L’histoire naturelle de la maladie est souvent très longue : 4 à 6 semaines. Ne pas considérer cela pourrait conduire à des changements trop rapides et brusques dans le plan de traitement (ce qui devrait être évité) et à une profonde frustration de l’équipe médicale.
Le plan médical doit être principalement adapté au soutien respiratoire et hémodynamique ainsi qu’à la prévention et au traitement des complications d’un long séjour en unité de soins intensifs. En effet, le plan ne devrait pas être désamorcé rapidement et prématurément malgré les attentes naturelles du personnel 7. Ce point est particulièrement pertinent dans un hôpital fourni par seulement 6 lits de soins intensifs qui gère régulièrement les pertes massives 8.

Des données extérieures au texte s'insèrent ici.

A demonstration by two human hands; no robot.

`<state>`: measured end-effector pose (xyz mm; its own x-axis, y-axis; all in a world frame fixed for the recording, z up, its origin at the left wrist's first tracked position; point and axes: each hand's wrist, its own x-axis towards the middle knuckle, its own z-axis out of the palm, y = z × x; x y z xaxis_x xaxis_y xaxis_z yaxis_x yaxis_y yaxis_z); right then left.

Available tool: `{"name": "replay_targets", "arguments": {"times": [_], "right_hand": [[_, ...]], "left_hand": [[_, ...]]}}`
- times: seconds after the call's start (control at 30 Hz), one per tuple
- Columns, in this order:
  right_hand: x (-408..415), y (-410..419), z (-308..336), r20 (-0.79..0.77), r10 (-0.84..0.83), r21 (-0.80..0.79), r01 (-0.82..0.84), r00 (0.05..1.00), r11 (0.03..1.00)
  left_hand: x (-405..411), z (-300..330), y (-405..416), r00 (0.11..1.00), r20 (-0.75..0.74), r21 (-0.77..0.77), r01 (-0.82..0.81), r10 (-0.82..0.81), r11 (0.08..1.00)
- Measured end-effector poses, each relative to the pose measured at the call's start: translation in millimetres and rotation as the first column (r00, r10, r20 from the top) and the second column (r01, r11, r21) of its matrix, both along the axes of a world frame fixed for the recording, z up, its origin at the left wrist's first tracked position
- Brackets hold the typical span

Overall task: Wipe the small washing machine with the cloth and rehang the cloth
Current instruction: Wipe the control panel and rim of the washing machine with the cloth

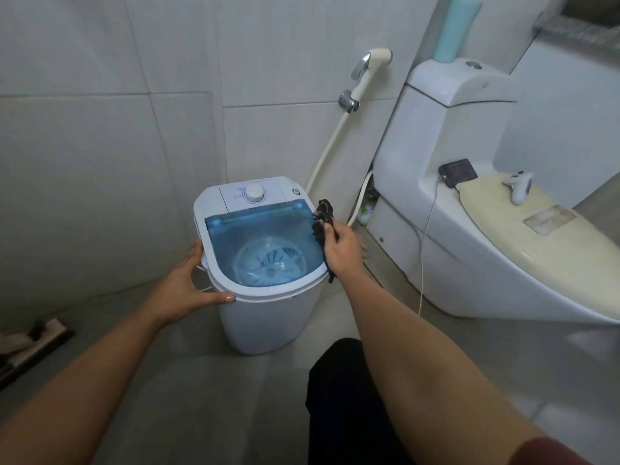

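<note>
A small white washing machine stands on the grey floor in the corner, with a see-through blue lid and a white dial at its back. My left hand grips its left front rim, thumb along the front edge. My right hand is at the machine's right rim, shut on a crumpled black cloth. The cloth bunches above my fingers against the rim's right side, and a strip of it hangs below my hand.
A white toilet with a cream seat lid stands to the right, with a black box and a white controller on it. A bidet sprayer and its hose hang on the tiled wall. Dark items lie at the floor's left edge.
</note>
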<state>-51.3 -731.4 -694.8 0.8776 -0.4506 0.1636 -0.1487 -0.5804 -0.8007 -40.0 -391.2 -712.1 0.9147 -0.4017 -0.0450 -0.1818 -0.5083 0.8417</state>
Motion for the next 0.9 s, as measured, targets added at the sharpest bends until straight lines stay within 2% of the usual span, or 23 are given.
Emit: {"name": "replay_targets", "arguments": {"times": [0.2,0.37,0.6,0.77,0.9], "right_hand": [[-28.1,13.6,-10.5,0.171,-0.088,0.024,0.085,0.981,0.996],[-55.5,40.2,-23.1,0.176,-0.123,0.009,0.123,0.977,0.992],[-93.3,73.0,-49.3,0.265,0.010,-0.087,0.013,0.964,0.996],[-111.7,84.9,-58.4,0.251,0.167,-0.258,-0.100,0.953,0.961],[-119.5,93.8,-56.0,0.223,0.258,-0.436,-0.141,0.940,0.889]], "left_hand": [[-0.6,-0.8,-3.7,1.000,0.025,-0.015,-0.002,0.002,1.000],[0.0,-0.9,-2.6,1.000,0.005,-0.009,-0.006,0.006,1.000],[-0.6,-0.2,-2.1,1.000,-0.014,-0.006,-0.005,0.005,1.000],[-1.3,-1.3,-1.9,1.000,0.003,-0.003,0.003,-0.003,1.000],[-1.9,-1.2,-2.6,1.000,0.012,0.010,-0.005,0.005,1.000]]}}
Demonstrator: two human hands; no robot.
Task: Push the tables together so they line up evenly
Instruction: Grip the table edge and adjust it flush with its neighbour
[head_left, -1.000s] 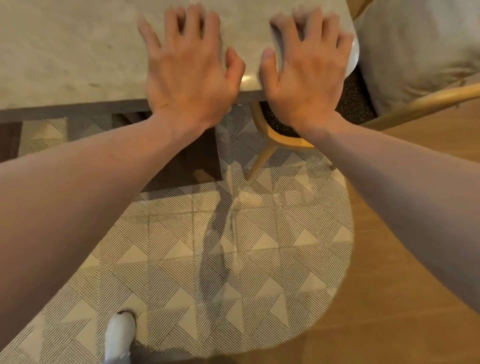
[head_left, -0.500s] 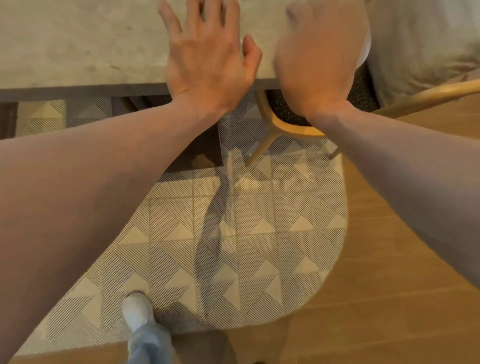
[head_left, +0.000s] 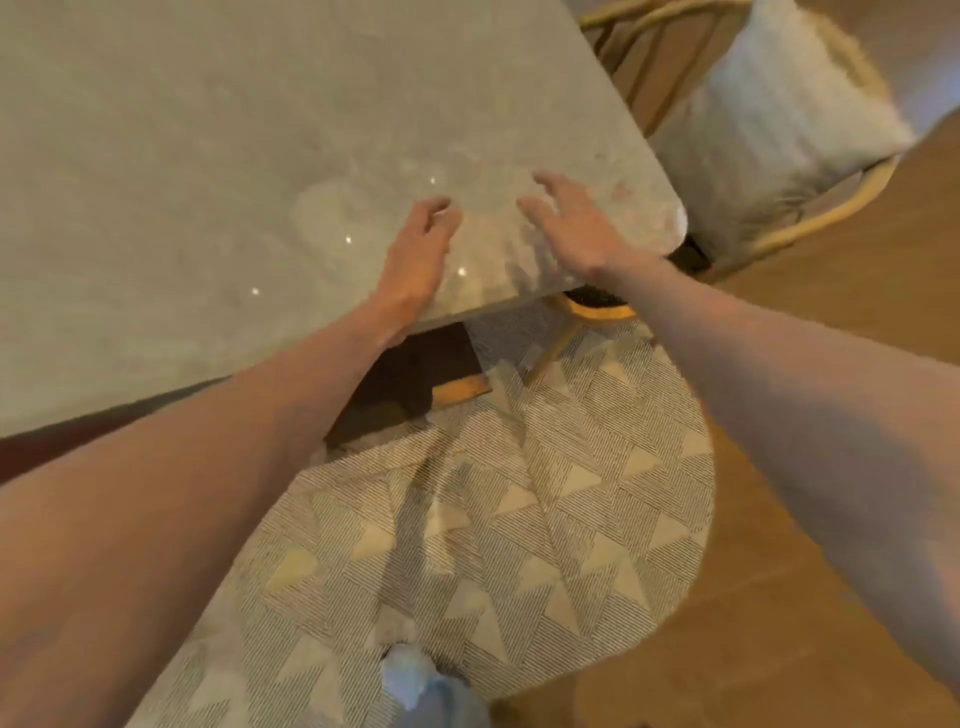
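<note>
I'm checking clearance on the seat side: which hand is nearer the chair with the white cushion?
Right. The right hand is over the table near its rounded corner, next to the chair. The left hand is farther in along the near edge.

The table (head_left: 208, 156) is pale grey-beige, mottled like marble, over a dark brown base (head_left: 410, 374). At six o'clock the rug (head_left: 519, 519) shows cream triangles among fine black-and-white stripes. The floor (head_left: 805, 649) is warm tan wood. At one o'clock, a honey-coloured chair (head_left: 841, 202) carries an off-white cushion (head_left: 769, 119).
</note>
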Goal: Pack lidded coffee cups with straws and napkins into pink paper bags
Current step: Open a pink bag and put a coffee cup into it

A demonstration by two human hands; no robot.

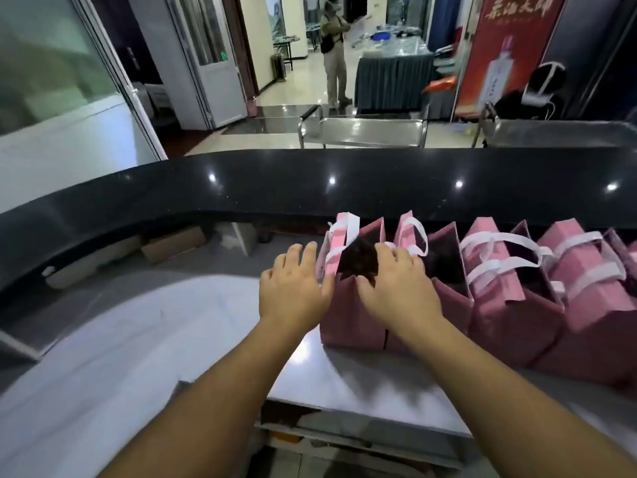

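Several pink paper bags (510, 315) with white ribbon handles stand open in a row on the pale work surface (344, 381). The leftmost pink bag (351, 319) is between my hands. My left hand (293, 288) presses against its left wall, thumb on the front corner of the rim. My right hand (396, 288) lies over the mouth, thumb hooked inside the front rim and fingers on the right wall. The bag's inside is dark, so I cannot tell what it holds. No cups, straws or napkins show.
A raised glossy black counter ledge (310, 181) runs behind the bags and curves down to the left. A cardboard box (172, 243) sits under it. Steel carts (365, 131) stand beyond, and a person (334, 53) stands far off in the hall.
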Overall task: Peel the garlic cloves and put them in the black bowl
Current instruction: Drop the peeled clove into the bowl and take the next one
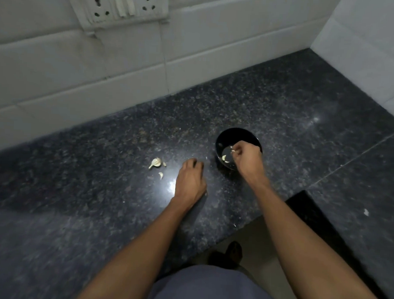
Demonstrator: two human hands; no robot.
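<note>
On the speckled dark granite counter [99, 190], a pale, papery part-bulb of garlic [156, 163] and one small loose whitish clove [160, 175] lie just left of the left hand [190, 180], whose fingers are curled down against the stone; whether they hold anything cannot be told. To the right, the right hand [245, 156] hangs over the small round black bowl [237, 134], pinching a small pale piece, seemingly a clove [232, 150], above a peeled clove [224, 158] already inside. Judging by this, the job is partly done, with the garlic on the counter left to peel.
</note>
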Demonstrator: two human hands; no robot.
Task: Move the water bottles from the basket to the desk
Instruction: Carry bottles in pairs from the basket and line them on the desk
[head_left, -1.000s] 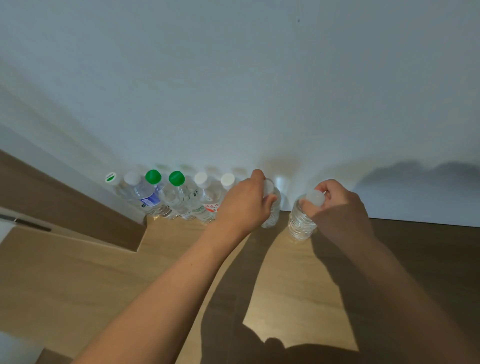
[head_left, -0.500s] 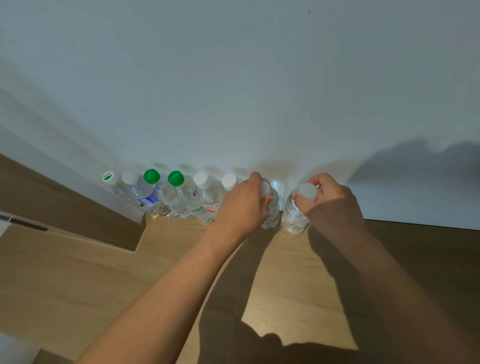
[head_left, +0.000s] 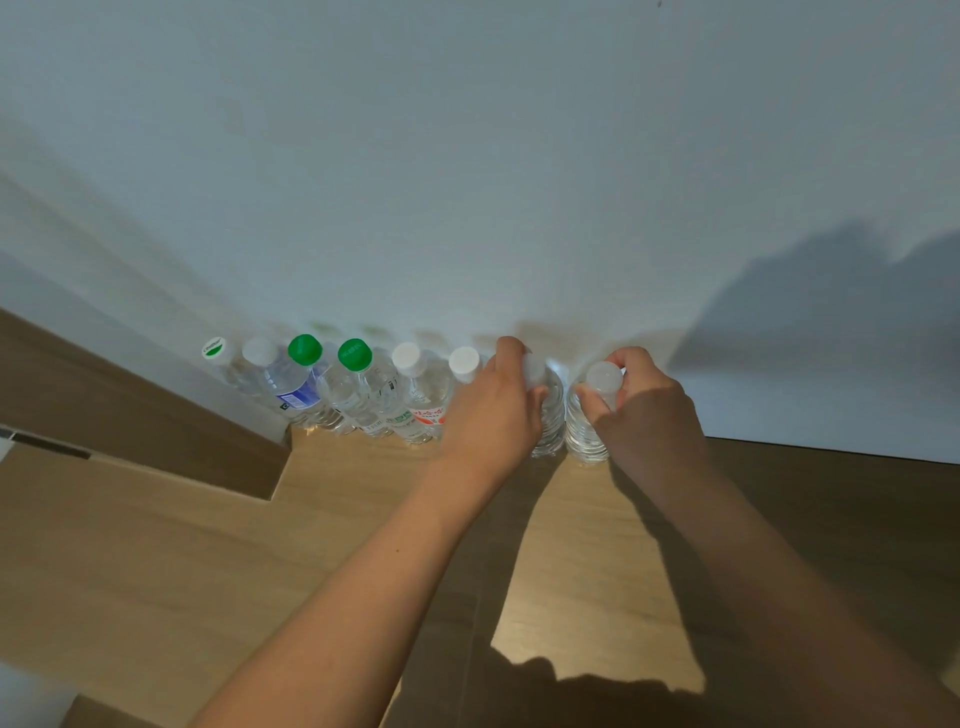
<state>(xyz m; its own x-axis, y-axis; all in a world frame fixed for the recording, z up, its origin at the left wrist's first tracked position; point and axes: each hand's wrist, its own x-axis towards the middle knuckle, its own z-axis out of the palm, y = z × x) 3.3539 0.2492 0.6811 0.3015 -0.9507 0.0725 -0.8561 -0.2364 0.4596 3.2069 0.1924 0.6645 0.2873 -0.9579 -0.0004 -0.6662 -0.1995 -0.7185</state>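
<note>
Several clear water bottles stand in a row on the wooden desk (head_left: 337, 519) against the white wall. Two have green caps (head_left: 305, 349), the others white caps (head_left: 405, 356). My left hand (head_left: 493, 410) grips the neck of a clear bottle (head_left: 551, 415) at the row's right end. My right hand (head_left: 644, 410) holds the white cap of another clear ribbed bottle (head_left: 584, 431) just to its right. Both bottles stand upright on the desk, almost touching. The basket is not in view.
The white wall (head_left: 467, 182) rises directly behind the bottle row. A darker wooden ledge (head_left: 130, 405) steps up at the left, ending beside the leftmost bottle. Shadows of my arms fall on the desk and wall at right.
My right hand has slid its bottle left and back toward the wall, closing the gap to the bottle in my left hand. Both bottles now stand in line with the row.
</note>
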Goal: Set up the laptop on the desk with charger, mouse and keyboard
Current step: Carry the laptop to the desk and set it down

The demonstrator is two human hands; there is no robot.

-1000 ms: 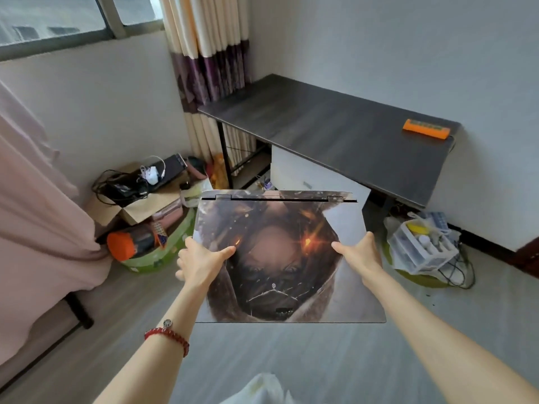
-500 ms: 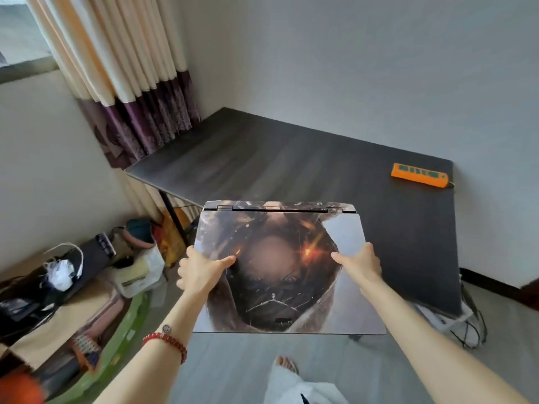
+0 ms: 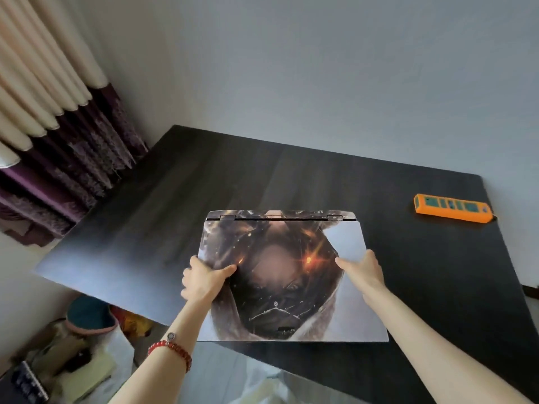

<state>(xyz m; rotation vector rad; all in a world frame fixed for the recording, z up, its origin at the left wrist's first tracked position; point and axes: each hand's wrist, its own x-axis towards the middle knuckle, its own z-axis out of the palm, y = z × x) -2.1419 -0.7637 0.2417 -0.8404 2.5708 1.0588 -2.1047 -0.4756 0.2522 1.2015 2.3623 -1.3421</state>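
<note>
Both hands (image 3: 204, 279) (image 3: 361, 272) gripping closed laptop (image 3: 291, 287) over dark desk (image 3: 145, 217), orange power strip (image 3: 452, 211) far right.

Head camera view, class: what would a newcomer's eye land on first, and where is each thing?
First, the closed laptop with a dark printed picture on its lid, held level over the near part of the dark wooden desk, the left hand and right hand gripping its side edges. Next, the orange power strip lying at the desk's far right. Cream and purple curtains hang at the left.

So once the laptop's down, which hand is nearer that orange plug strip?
The right hand, probably. It grips the closed laptop on the side facing the orange power strip at the desk's far right.
</note>
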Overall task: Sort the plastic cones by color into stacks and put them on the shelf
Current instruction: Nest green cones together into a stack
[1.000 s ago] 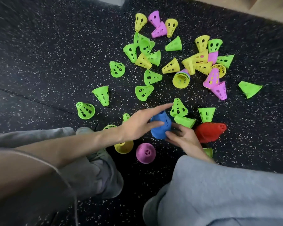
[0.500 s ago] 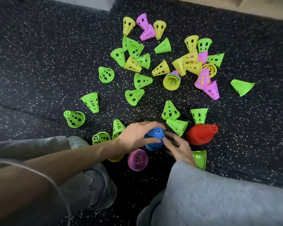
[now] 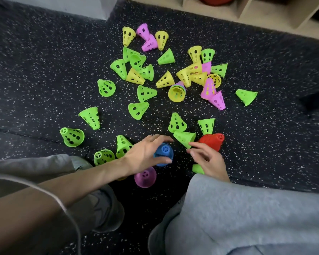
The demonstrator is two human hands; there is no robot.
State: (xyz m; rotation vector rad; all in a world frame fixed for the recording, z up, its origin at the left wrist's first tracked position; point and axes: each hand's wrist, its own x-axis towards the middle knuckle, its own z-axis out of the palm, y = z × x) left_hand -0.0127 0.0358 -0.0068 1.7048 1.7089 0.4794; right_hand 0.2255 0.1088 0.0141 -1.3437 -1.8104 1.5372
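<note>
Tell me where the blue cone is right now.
In the head view the blue cone stands low and centre on the floor, under the left hand, with a purple cone just nearer and the red cones to its right.

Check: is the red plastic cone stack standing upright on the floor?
No. The red plastic cone stack lies on its side on the speckled black floor, its tip pointing right, just beyond the right hand.
</note>
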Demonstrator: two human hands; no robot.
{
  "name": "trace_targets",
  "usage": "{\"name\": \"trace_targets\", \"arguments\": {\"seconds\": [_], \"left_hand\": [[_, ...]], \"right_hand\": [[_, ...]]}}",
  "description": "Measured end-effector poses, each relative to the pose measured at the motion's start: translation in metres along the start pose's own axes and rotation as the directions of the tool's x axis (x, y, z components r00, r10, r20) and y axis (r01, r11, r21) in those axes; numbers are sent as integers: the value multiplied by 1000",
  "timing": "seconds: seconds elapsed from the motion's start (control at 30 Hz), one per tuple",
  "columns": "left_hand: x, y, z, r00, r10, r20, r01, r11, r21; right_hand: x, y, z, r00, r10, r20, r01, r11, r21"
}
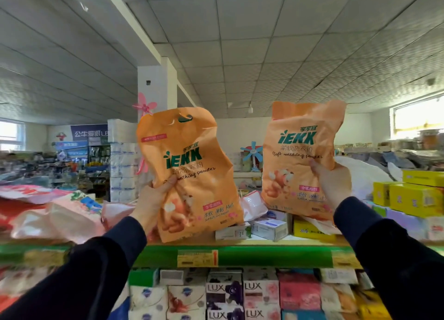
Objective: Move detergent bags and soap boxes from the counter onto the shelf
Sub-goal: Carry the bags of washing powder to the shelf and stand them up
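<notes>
I hold two orange IEKK washing-powder bags upright over the top shelf [240, 256], whose front edge is green. My left hand [153, 199] grips the left bag [189, 173] at its left side, thumb across the front. The bottom of that bag hangs just above the shelf board. My right hand [332, 182] grips the right bag [300, 161] at its right edge, higher and farther back. Both arms wear dark sleeves.
On the top shelf lie pink and red detergent bags [62, 214] at the left, small white boxes [269, 227] in the middle and yellow boxes [415, 197] at the right. Below, stacked soap boxes [242, 293], some marked LUX, fill the lower shelf.
</notes>
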State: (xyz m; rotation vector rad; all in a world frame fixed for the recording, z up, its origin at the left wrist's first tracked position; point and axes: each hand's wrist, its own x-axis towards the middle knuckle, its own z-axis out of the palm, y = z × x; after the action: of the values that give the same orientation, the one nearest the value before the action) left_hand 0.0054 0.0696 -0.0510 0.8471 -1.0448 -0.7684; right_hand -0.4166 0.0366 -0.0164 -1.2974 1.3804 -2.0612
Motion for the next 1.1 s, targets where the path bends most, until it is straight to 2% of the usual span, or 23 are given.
{"name": "trace_targets", "arguments": {"seconds": [0.07, 0.17, 0.33, 0.47, 0.57, 0.63, 0.7, 0.8, 0.87, 0.93, 1.0, 1.03, 1.1], "left_hand": [[-10, 5, 10, 997, 46, -60, -48, 998, -29], [-19, 18, 24, 973, 177, -145, -171, 984, 55], [-43, 51, 37, 924, 292, -248, -251, 950, 184], [-83, 80, 32, 871, 323, -370, -240, 937, 253], [-125, 98, 20, 789, 376, -486, -240, 917, 320], [-156, 112, 5, 733, 417, -537, -221, 893, 391], [-188, 123, -12, 678, 451, -580, -213, 876, 433], [-247, 142, -41, 578, 487, -655, -144, 851, 506], [-287, 157, -59, 522, 506, -686, -121, 841, 528], [-336, 178, -78, 461, 538, -706, -87, 819, 567], [-395, 203, -94, 387, 573, -723, -46, 795, 605], [-412, 210, -98, 365, 581, -728, -25, 788, 616], [-467, 236, -110, 268, 650, -711, 31, 732, 681]], "right_hand": [[-6, 0, 0, 999, -19, -36, 20, 1000, 13], [-4, -7, -3, 996, -68, -48, 70, 997, 43], [11, -40, -20, 995, -100, -4, 98, 966, 240], [13, -64, -30, 977, -108, 184, 28, 919, 394], [-2, -73, -27, 929, -87, 359, -87, 893, 441], [-20, -74, -16, 896, -89, 436, -168, 840, 516], [-43, -74, -5, 836, -65, 545, -294, 786, 544], [-85, -72, 17, 676, -44, 736, -491, 718, 494], [-114, -71, 35, 602, -60, 796, -564, 673, 478], [-153, -78, 52, 492, -68, 868, -644, 642, 416], [-201, -89, 73, 347, -112, 931, -703, 626, 337], [-215, -91, 80, 324, -131, 937, -713, 617, 333], [-267, -110, 97, 235, -188, 954, -746, 594, 301]]}}
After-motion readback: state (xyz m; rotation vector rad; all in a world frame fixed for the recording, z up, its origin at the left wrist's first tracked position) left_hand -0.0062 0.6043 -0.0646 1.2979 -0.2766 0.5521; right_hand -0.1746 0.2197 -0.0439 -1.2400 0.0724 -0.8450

En conclusion, le tétanos est une maladie évitable qui représente malheureusement une menace en Afghanistan, à la fois en raison de l’absence d’une stratégie de prévention efficace et du manque de lits de soins intensifs ventilés et gratuits dans le pays. Un vaste programme de vaccination devrait être fortement soutenu, quelle que soit la diminution du soutien financier et de l’intérêt envers le pays par la communauté internationale après août 2021. Au stade actuel, une approche chirurgicale agressive pour les plaies sujettes au tétanos, associée à une antibiothérapie préventive empirique, sont les principales mesures prophylactiques à prendre régulièrement9. Compte tenu des défis et des coûts de la gestion des cas de tétanos sévère dans un contexte de faibles ressources, la vaccination précoce et l’immunoglobuline lorsque cela est possible et durable devraient être administrées à tous les patients10. mais surtout chez ceux présentant des facteurs de risque supplémentaires (se présentant après 24 heures de blessure, dans de mauvaises conditions).